東媖想不明白蠻蠻的問題,而且與這個問題相比,他現在有一個更重要的問題要解決。
此刻他目瞪口呆、難以置信、滿臉茫然的站在小區的大門前,隻是離開了幾個小時,小區就像是被人強拆了一般,原先高檔的小區安保門被撞得七零八落,各種東西四散在地,保安們互相攙扶瑟瑟發抖。
他一下車,「轟隆」院牆就倒了一麵,還有幾麵破了大口搖搖欲墜。
“這……這是怎麽了?”
不隻是東媖,其他陸陸續續回來的業主看到門口這糟糕的局麵也呆了。
“哎呦喂,這怎麽回事,怎麽回事啊……”
“這是遭賊了還是強拆了?總不能是恐怖襲擊吧?”
業主們三言兩語,就已經決定要報警了。
保安們你看看我,我看看你,都不知道該怎麽辦。物業得知消息派人過來,先警察一步跟業主溝通情況。

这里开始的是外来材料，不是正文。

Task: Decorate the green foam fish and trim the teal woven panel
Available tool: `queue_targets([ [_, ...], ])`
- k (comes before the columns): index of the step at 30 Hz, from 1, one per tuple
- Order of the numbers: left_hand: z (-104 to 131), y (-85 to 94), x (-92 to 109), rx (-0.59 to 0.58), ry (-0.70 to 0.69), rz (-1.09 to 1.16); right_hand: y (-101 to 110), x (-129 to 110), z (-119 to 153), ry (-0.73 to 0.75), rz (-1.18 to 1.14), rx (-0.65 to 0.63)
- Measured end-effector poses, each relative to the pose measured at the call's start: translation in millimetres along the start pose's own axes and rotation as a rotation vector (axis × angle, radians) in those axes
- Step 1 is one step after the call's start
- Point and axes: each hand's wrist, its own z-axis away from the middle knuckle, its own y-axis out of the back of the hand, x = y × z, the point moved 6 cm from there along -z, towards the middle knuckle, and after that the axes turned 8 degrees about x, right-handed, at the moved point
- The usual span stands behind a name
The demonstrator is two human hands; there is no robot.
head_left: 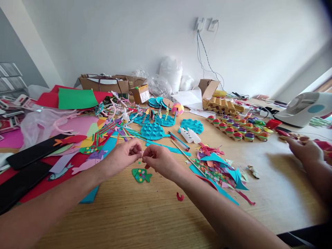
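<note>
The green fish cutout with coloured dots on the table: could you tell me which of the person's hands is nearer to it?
Right. The right hand hovers just above the green fish; the left hand is farther up-left.

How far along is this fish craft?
Done: a green foam fish with coloured dots lies finished on the table. In hand: left hand and right hand pinch something tiny together. Left: cut scraps and plain teal egg-tray pieces lie unused.
</note>
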Motion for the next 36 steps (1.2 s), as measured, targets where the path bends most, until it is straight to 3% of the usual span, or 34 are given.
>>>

保安們在業主的圍攻下磕磕絆絆的講述了一起耗牛襲擊案,那牛身強力壯,一出現就攻擊人,他們保安為了自身安全就降下安保設施,結果就是這些東西被撞得七零八落,眼看著大牛衝進來就要死人之時,一個男人出現了。
話說到這,業主們七嘴八舌捧話:“男人?哪個男人?”
“他出現了,然後呢?你快說啊!”
……
保安們看他們這麽八卦都無語了,很想說他們不是說書的,但後麵發生的事比小說還要稀奇。
保安隊長看業主這麽好奇,摸了把臉搬了張凳子語氣誇張,手掌一擺說書的味道就來了:“那個男人赤手空拳從小區裏麵出來,隻一對視,罪魁禍牛就開始顫抖,然後拔腿就跑。隻見那個男人三步並兩步,一手抓住耗牛的牛角,然後一個過肩摔,把牛摔在地上。
耗牛還欲掙紮,四肢亂踢,被男人大掌一抓一擰,它嘶吼一聲四肢就軟趴趴垂著,徹底沒有了反擊的力氣。然後那個男人,他拂去身上灰塵,三下五除二把扭曲的牛腿複原,讓耗牛馱著他,一步一步往小區裏走。你們現在進去,應該還能看到腳印子!”